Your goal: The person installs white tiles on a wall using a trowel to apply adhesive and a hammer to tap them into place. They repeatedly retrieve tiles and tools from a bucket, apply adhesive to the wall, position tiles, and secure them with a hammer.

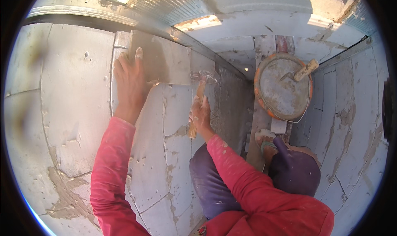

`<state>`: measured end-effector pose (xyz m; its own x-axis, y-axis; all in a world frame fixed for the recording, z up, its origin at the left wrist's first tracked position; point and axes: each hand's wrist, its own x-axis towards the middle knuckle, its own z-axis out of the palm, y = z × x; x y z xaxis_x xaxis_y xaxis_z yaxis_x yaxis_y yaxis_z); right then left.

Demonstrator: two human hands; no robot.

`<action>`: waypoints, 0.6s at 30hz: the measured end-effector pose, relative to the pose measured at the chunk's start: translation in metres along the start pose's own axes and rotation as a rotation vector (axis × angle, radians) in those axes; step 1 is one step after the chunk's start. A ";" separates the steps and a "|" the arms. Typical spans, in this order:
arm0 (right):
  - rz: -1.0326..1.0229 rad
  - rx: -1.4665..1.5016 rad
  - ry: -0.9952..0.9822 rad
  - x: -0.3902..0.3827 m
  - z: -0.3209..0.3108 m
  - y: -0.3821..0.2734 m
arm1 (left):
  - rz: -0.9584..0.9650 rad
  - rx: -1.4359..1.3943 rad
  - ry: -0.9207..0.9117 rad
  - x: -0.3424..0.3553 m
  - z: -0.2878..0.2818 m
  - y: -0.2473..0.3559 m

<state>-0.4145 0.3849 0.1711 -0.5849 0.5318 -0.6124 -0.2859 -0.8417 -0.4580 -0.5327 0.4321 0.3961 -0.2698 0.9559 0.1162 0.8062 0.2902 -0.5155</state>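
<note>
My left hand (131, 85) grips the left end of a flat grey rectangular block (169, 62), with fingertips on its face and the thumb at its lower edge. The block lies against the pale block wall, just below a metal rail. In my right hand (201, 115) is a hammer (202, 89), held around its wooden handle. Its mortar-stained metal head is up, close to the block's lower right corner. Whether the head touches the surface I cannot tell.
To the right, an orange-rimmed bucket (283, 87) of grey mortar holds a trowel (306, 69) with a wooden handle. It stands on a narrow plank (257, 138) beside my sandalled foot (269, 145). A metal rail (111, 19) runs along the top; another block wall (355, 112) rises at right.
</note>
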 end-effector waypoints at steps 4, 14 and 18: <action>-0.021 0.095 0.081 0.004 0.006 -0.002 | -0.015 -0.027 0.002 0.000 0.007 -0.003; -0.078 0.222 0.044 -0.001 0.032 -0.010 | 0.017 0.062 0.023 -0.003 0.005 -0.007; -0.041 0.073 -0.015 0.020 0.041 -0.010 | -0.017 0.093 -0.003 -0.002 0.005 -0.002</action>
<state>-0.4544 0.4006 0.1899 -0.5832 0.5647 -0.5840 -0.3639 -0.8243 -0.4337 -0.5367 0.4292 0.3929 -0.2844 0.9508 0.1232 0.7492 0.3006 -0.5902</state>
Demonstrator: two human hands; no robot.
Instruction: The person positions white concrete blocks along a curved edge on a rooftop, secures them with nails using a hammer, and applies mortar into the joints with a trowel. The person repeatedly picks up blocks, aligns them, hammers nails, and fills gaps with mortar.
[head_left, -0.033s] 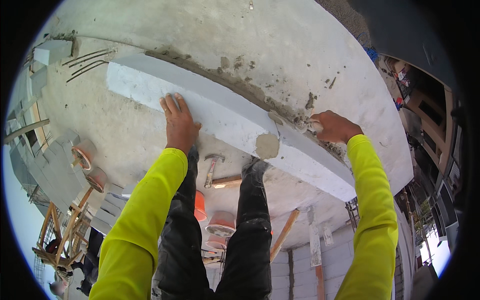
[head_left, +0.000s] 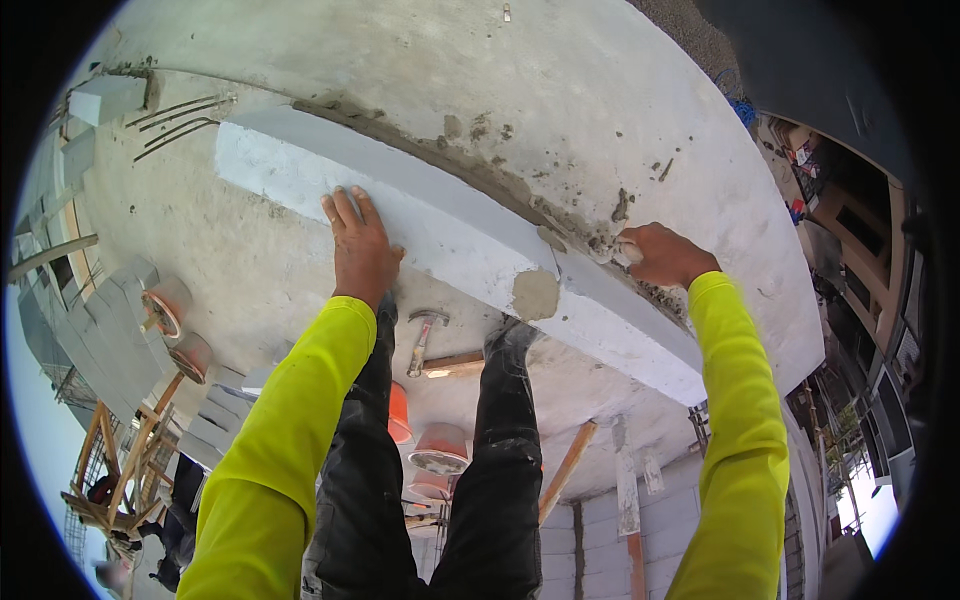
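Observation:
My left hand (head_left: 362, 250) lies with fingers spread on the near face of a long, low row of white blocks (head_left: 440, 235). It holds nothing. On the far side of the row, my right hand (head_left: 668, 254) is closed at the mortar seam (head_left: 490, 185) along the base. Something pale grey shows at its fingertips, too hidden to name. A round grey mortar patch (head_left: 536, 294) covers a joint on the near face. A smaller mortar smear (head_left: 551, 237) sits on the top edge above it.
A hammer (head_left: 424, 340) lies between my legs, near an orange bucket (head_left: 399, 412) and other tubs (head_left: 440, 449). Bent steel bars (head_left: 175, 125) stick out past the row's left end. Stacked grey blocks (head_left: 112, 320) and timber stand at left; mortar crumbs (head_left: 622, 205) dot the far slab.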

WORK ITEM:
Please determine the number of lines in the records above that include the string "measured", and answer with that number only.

WRITTEN SOLUTION:
2